ABOUT THIS EXERCISE:
From the first line of the listing to the last, set down everything exactly, but skip the images.

DATASET CONTENT section start

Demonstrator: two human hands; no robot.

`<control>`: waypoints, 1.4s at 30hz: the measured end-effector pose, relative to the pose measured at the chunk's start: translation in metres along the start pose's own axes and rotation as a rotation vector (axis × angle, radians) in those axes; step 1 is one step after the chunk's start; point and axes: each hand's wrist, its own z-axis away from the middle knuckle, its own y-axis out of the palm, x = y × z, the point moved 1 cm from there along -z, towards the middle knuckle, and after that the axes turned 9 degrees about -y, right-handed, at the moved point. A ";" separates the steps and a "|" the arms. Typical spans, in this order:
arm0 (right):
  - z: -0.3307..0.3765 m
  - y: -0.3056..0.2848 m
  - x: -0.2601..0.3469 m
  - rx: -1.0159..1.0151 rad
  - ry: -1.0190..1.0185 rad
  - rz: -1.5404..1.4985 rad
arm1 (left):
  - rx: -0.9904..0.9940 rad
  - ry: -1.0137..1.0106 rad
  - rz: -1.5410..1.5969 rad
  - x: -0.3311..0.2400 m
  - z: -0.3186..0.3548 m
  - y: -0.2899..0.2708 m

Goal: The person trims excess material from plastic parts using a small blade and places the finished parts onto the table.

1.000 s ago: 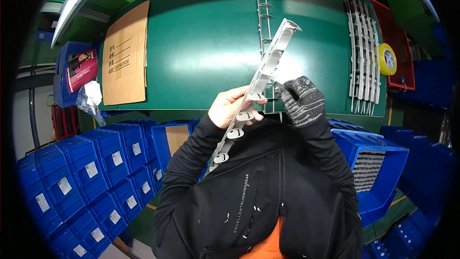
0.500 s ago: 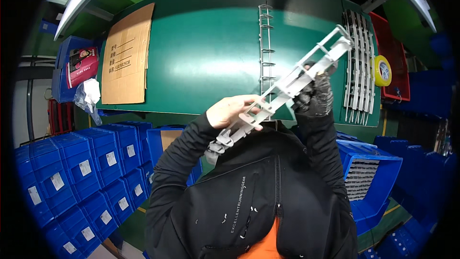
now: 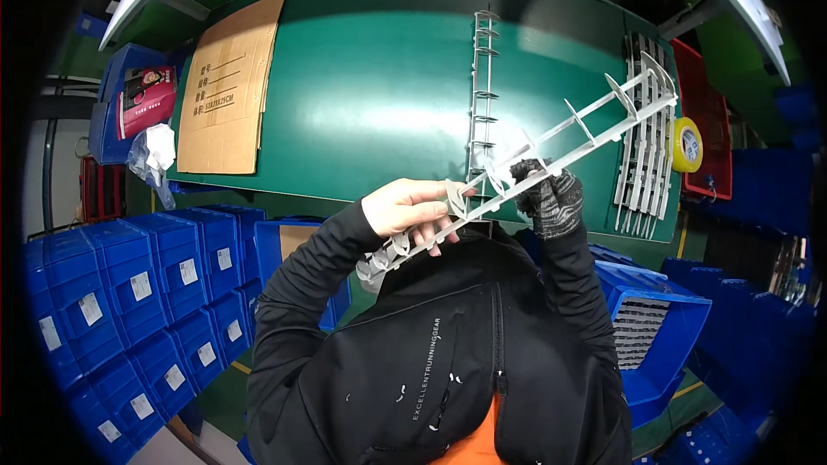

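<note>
Grey plastic rack strip (image 3: 525,174) slants over green tabletop (image 3: 362,95); bare left hand (image 3: 409,207) and gloved right hand (image 3: 547,194) both clamped on it.

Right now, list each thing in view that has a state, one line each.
White plastic rack strip: lifted off the table, tilted, held by both hands.
Left hand: bare, gripping the strip's lower part.
Right hand: gloved, gripping the strip's middle.
Second strip: lying flat on the green table.
Cardboard sheet: flattened, on the table.
Yellow tape roll: beside the red tray.
</note>
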 end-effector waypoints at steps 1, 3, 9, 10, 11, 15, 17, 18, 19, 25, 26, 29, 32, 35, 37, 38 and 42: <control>-0.002 0.001 0.002 0.002 0.004 -0.001 | 0.013 -0.017 0.004 0.000 -0.001 0.002; -0.007 0.002 0.009 -0.099 -0.196 0.143 | 0.015 -0.025 0.008 -0.002 -0.001 0.005; -0.008 0.001 0.012 -0.037 -0.126 0.222 | 0.035 -0.051 0.005 -0.003 -0.003 0.004; -0.008 0.006 0.015 0.060 -0.107 0.269 | 0.038 -0.049 0.008 -0.002 -0.003 0.002; -0.007 0.010 0.016 0.156 -0.088 0.315 | 0.041 -0.046 0.010 -0.001 -0.004 0.001; 0.000 0.011 0.008 0.110 0.026 0.179 | 0.031 -0.019 0.087 0.004 -0.004 0.002; 0.001 0.011 0.006 0.112 0.007 0.150 | 0.007 0.005 0.100 0.009 -0.007 0.000; 0.003 0.011 0.006 0.060 0.075 0.087 | -0.012 0.024 0.114 0.011 -0.008 0.000; 0.004 0.009 0.006 0.006 0.144 0.022 | -0.015 0.033 0.149 0.010 -0.009 0.000; 0.002 -0.007 -0.008 -0.378 0.198 -0.207 | -0.162 0.174 0.045 0.021 -0.023 -0.005; 0.003 -0.004 -0.003 -0.384 0.203 -0.210 | -0.034 0.271 0.208 0.023 -0.026 -0.002; 0.001 0.011 0.017 0.037 -0.028 0.339 | -0.168 0.207 0.166 0.017 -0.026 0.003; -0.011 0.016 0.016 0.169 -0.216 0.552 | -0.266 0.228 -0.077 0.021 -0.030 0.001; -0.016 0.017 0.021 0.196 -0.147 0.694 | -0.386 0.391 -0.349 0.020 -0.031 0.001; -0.014 0.016 0.019 0.295 -0.276 0.852 | -0.513 0.642 -0.676 0.015 -0.034 0.002; -0.010 0.019 0.018 0.273 -0.335 0.782 | -0.505 0.646 -0.676 0.012 -0.036 0.003; -0.002 0.025 0.013 0.236 -0.116 0.580 | -0.575 0.549 -0.598 0.011 -0.034 0.007</control>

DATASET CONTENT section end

SOLUTION FOR THIS EXERCISE:
Demonstrator: two human hands; no robot.

`<control>`: waypoints, 1.4s at 30hz: the measured end-effector pose, relative to the pose measured at the chunk's start: translation in metres along the start pose's own axes and rotation as a rotation vector (axis × angle, radians) in those axes; step 1 is one step after the chunk's start; point and axes: each hand's wrist, its own z-axis away from the middle knuckle, its own y-axis out of the palm, x = y × z, the point moved 1 cm from there along -z, towards the middle knuckle, and after that the axes turned 9 degrees about -y, right-handed, at the moved point. A ";" separates the steps and a "|" the arms. Typical spans, in this order:
arm0 (right):
  - z: -0.3307..0.3765 m
  - y: -0.3056..0.2848 m
  - x: -0.2601..0.3469 m
  - rx: -1.0159..1.0151 rad
  - ry: -1.0190..1.0185 rad
  - rz: -1.5404..1.4985 rad
arm1 (left):
  - rx: -0.9904..0.9940 rad
  - ry: -1.0137..1.0106 rad
  - rz: -1.5410..1.5969 rad
  - x: -0.3311..0.2400 m
  - z: -0.3186..0.3548 m
  - y: -0.2899..0.2708 m

Goal: The person trims excess material from plastic parts using a small blade and places the finished parts onto the table.

1.000 s ago: 
0.500 s ago: 
now: 

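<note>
Grey plastic rack strip (image 3: 525,174) slants over green tabletop (image 3: 362,95); bare left hand (image 3: 409,207) and gloved right hand (image 3: 547,194) both clamped on it.

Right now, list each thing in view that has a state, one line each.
White plastic rack strip: lifted off the table, tilted, held by both hands.
Left hand: bare, gripping the strip's lower part.
Right hand: gloved, gripping the strip's middle.
Second strip: lying flat on the green table.
Cardboard sheet: flattened, on the table.
Yellow tape roll: beside the red tray.
</note>
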 end-effector waypoints at steps 1, 3, 9, 10, 11, 15, 17, 18, 19, 25, 26, 29, 32, 35, 37, 38 and 42: <control>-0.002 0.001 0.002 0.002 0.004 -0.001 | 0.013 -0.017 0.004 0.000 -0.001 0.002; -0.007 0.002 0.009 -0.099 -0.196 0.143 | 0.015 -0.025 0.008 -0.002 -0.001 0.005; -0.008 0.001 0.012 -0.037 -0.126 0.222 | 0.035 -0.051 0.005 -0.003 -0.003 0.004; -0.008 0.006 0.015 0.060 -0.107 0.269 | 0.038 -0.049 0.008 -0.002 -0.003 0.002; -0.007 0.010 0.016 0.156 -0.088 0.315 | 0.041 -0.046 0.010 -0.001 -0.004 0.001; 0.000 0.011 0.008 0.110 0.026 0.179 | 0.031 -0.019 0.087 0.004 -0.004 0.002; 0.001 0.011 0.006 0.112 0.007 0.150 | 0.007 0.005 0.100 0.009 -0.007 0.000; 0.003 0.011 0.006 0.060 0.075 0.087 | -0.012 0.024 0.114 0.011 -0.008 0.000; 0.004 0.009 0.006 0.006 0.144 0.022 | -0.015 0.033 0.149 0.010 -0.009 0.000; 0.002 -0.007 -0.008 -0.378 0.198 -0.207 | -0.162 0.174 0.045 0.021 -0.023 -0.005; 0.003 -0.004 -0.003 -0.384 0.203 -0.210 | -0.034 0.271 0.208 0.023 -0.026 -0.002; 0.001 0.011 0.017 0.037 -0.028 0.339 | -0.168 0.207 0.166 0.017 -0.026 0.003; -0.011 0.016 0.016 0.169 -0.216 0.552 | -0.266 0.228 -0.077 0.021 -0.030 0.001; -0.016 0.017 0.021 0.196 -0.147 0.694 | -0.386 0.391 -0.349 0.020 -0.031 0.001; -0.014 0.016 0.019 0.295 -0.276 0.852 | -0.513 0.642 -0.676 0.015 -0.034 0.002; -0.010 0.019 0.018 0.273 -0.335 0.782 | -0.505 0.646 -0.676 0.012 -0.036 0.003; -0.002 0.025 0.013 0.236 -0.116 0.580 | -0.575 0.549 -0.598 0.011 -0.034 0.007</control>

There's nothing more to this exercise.